Monday, March 14, 2011

An Odd Day - ?

When I woke up this morning I was thinking about something that I needed to buy. It was an item that we purchased or had decided to purchase on an annual basis a few years ago. The annual basis happened to be on or about our anniversary. Then it struck me that it was the middle of March and I had to think what the day was. Well, turns out today is the 14th and this is my first "ex" anniversary. I have no idea what you call it. It would have been 14 years today that Rachel and I were married.

I had popped on to Facebook and saw that my good friends in Florida, John and Kathy Schatz were celebrating their 19th wedding anniversary today and thought about them and how much I love and appreciate them. I always thought it was cool that we had the same anniversary. I guess in life you meet people that end up being a special part of your life. John and Kathy are those kind of people to me. They loved us from day one in the Highlands Ward in Lakeland Florida and became our family there. I will ever be grateful for that association and miss their family very much.
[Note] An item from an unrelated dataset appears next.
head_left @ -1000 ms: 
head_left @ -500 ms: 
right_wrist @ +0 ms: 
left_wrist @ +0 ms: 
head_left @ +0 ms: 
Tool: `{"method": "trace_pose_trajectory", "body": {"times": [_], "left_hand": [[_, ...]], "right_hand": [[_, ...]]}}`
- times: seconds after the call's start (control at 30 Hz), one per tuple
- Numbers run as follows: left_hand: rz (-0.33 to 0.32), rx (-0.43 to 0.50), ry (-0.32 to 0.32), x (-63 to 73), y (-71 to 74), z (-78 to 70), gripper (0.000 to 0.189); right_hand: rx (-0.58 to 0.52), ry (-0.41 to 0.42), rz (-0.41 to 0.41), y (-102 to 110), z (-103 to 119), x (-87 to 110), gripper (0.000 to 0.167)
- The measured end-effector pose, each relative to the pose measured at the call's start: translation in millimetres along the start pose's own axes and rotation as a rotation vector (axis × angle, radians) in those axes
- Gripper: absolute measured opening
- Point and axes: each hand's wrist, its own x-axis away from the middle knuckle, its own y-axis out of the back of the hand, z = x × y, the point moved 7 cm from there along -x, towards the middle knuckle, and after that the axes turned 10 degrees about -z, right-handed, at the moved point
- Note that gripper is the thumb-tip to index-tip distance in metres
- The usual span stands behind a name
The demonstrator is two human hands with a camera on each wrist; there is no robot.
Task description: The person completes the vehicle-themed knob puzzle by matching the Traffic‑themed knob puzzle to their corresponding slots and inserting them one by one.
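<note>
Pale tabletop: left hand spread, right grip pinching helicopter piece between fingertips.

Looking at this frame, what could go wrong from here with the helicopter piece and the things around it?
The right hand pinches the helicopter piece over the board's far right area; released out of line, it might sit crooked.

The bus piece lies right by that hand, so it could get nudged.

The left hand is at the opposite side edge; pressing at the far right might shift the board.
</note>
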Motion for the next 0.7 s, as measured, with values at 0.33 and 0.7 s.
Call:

Well, after that this morning I just carried on with my day, a little painting, a little sanding, a little housework, dropped Andy off at school and then headed into the LBH to work on the online store some. Got some help from pops on a few things and then was able to start uploading some items. I had to pick Andy up, got some rolls started for dinner, went back to sanding and painting, prepped the rest of dinner, served it, cleaned up and then we were off to the park. I didn't give the actual day another thought until we were hanging out at Jay and Sara's after a spectacular kick ball activity for Family Home Evening. Sara asked me how I was doing today. Perfectly okay really.

Look, I am sitting here and I have to say that I certainly feel a sense of loss and there is definitely a void in my life. How could their not be? That didn't just happen today though. There was a process of time over which this took place. I am saddened by it for sure. I have had some very difficult days and times along the way and life has not necessarily been easy. I have not been left comfortless however and feel that I have been cared for and watched over. I feel my Saviors love.

A little less than a year ago President Sweeney stopped in one day at the Lakeland Ward. I don't know if he came to find me specifically that day but he did. He invited me to come in and visit with him for a while. We spoke, we wept, he knew my heart. He gave me a blessing at that time and part of that included a promise that the Savior would be there to fill the void as I remain faithful. I have felt that. I will be leaning on that promise heavily in a few months when my kids go to visit their mom for two months. That is not going to be an easy thing for me. It is nice sometimes to think of all the little things I won't have to do but the thought of not having Natty, Jack and Andy around me is a painful one. These are my best friends. Perhaps things can slow down a bit and June can wait for a while.

The day, well, I am not sure that it was all that odd. No, pretty normal actually.